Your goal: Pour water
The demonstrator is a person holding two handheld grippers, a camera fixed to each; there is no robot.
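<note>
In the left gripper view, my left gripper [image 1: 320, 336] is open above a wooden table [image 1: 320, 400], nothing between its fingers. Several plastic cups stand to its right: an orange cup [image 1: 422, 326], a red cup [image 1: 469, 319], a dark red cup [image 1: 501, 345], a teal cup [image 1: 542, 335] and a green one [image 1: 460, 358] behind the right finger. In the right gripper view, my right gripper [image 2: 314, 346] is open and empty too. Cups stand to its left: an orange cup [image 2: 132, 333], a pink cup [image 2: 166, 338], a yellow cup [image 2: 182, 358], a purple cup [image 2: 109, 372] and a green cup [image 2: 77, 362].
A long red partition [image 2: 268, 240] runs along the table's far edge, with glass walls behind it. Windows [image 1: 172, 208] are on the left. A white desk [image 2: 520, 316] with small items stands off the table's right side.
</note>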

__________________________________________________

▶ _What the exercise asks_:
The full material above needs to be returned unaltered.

▶ _Response area_:
Your goal: Pour water
The demonstrator is a person holding two handheld grippers, a camera fixed to each; there is no robot.
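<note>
In the left gripper view, my left gripper [image 1: 320, 336] is open above a wooden table [image 1: 320, 400], nothing between its fingers. Several plastic cups stand to its right: an orange cup [image 1: 422, 326], a red cup [image 1: 469, 319], a dark red cup [image 1: 501, 345], a teal cup [image 1: 542, 335] and a green one [image 1: 460, 358] behind the right finger. In the right gripper view, my right gripper [image 2: 314, 346] is open and empty too. Cups stand to its left: an orange cup [image 2: 132, 333], a pink cup [image 2: 166, 338], a yellow cup [image 2: 182, 358], a purple cup [image 2: 109, 372] and a green cup [image 2: 77, 362].
A long red partition [image 2: 268, 240] runs along the table's far edge, with glass walls behind it. Windows [image 1: 172, 208] are on the left. A white desk [image 2: 520, 316] with small items stands off the table's right side.
</note>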

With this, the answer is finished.